Pomegranate Miang with ginger, chilli, lime, peanuts & toasted coconut
10 Dec 2015
Some of you may know that I used to work in a Thai modern restaurant at Denmark Street in soho, called the smoking goat. My head chef position there was a fun experience and really pushed my chef ability above and beyond. I’ve worked with some amazing people during my time smoking goats. We successfully managed to combine a style of cooking which, I believe, is relatively saturated in London, ‘barbecue’, with a cuisine which, for me, is just birthing and shaping itself as something truly respected and delicious when it is made with love, ‘Thai food’. I’m proud of what I managed to achieve at the smoking goat, with consistent great reviews and queue’s outside the door I don’t feel there is much to complain about.
me and the EatGrub lads have also been pretty busy over the last year writing our cookbook, which is now finished and out next year. Shami and Neil are still smashing it at Grub and the company is on to wonderful things. I’m still loving working with them although I may have driven them mad trying to write a cookbook at the same time as running the smoking goat (not to mention I must have drove the lads crazy at work having to put up with a mental head chef leaving insects around the office). I can tell you now as a true fact that it is not easy to write a cookbook, and run a busy kitchen at the same time. It’s incredibly satisfying to have completed the book, I’m also happy to be done with the sleepless nights cooking insects and writing recipes to the early morning (everyone knows what I mean, right?).
This now brings me on to the most recent chapter of my journey. I’ve now moved on from the Smoking Goat to begin my journey on my own. I’ve worked incredibly hard in this industry and have a lot of great people on my side so I’ve decided to continue in the food industry the way I want. “Pestle London” is currently a pop up restaurant with a key focus on making banging Thai curries and small plates, all from scratch- no peanut butter! We open on Wednesday 30th September, 19:00-22:00, Wednesday to Friday nights at sacred cafe next to Holloway Road station. It’s going to be a cool relaxed vibe, good music, good drink, and absolutely shit food (joking! I’ll try my hardest).
Well, now let’s get you guys cooking. Today’s recipe is one from my menu at the moment and it’s been a hit with the customers. “Miang” with a sweet, salty, sour and fresh heat is the perfect accompaniment to a dinner of curry and noodles. It’s a great one for at home as you can make a mix up and then all help yourselves, easy to share and delicious. Be careful though, you may ends up with all the bird eye chilli in it.

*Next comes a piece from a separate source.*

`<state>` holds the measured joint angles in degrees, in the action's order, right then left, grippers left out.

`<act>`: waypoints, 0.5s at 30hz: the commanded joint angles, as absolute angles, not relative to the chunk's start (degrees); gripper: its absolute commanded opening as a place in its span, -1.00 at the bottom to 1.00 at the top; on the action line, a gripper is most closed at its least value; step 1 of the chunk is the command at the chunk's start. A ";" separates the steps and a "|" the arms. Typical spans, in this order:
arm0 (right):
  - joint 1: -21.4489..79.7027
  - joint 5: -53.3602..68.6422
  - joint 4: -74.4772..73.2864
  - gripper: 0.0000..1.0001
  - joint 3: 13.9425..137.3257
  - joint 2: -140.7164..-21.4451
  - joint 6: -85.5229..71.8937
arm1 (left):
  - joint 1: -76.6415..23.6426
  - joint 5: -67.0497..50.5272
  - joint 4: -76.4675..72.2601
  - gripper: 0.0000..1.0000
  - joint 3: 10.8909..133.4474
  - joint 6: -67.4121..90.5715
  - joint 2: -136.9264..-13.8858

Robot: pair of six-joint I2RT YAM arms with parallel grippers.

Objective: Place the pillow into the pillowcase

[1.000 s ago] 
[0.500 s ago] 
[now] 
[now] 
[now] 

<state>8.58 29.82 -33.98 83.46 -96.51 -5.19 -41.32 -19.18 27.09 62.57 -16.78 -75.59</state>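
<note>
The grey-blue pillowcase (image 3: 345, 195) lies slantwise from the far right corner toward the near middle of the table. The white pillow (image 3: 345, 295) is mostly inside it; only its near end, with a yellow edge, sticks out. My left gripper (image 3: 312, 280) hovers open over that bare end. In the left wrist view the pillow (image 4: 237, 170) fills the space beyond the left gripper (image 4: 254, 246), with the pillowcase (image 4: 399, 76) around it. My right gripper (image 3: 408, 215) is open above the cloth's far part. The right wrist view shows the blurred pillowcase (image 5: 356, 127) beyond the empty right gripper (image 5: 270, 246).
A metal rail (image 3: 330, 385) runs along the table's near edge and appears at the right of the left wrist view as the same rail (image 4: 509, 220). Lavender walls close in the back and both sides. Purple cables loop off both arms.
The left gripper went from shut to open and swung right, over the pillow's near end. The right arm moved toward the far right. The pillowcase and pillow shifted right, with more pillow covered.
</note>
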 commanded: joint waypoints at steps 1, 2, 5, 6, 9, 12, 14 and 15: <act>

This recipe makes enough for 4-5 people to snack on, if any is left just put it in the fridge, it’ll keep for 2-3 days as long as it’s covered. You can find all of these ingredients in any good Asian supermarket, I prefer New Loon Moon in Chinatown for fresh goods as they have a large range of fresh goods in comparison to other shops.
(for the Miang sauce)
-150ml, tamarind water
-500g, palm sugar
-150g, fish sauce/ soy sauce if you are vegetarian
-100g, toasted peanuts, semi-pounded in a pestle and mortar
-100g, toasted desiccated coconut
-1 tablespoon dried shrimp, pounded to a floss in a pestle and mortar /don’t include if making vegetarian
-2, green birds eye chilli
-1 teaspoon, fermented shrimp paste ‘gapi’
(for the rest)
-1cm cubed, piece of ginger, peeled and diced
-6 Thai shallots, peeled and diced
-1/2 a whole lime, diced with the skin on
-2 tablespoon, toasted coconut
-3 tablespoon, semi-pounded peanuts
-2 red birds eye chillies, thinly sliced
-a small handful of coriander leaves, washed
-1 pomegranate, de-seeded and all pith removed.
-20 betel leaves/ if you can’t find any then you can use baby gem, or spinach leaves, washed
1.firstly make the miang sauce. In a pan heat the palm sugar, and fish/soy sauce, and the gapi paste on a medium heat, stirring regularly and making sure it doesn’t stick to the sides.
- In the meantime, using a pestle and mortar pound the 2 green birds eye chillies. Then one by one add the rest of the dried ingredients so that they all end up making one dry mix that includes the coconut, peanut, dried shrimp and chilli. Keep heating the palm sugar and fish sauce until all sugar has melted and the sauce has just started bubbling, then add the tamarind water and temporarily remove from heat.
- Next add the pounded dry mix that you have pre-prepared to the sauce and whisk, ensuring that you separate any clumps of dried ingredients. This makes sure that the ingredients are well distributed and helps to balance flavours.
- Lastly add all the fresh ingredient to this sauce except for the betel leaves, mix delicately, being sure not to damage any of the ingredients that you’re mixing. Once everything is evenly distributed place a spoonful of this mixture into the middle of the betel leaves and arrange neatly on a plate. Then eat them up!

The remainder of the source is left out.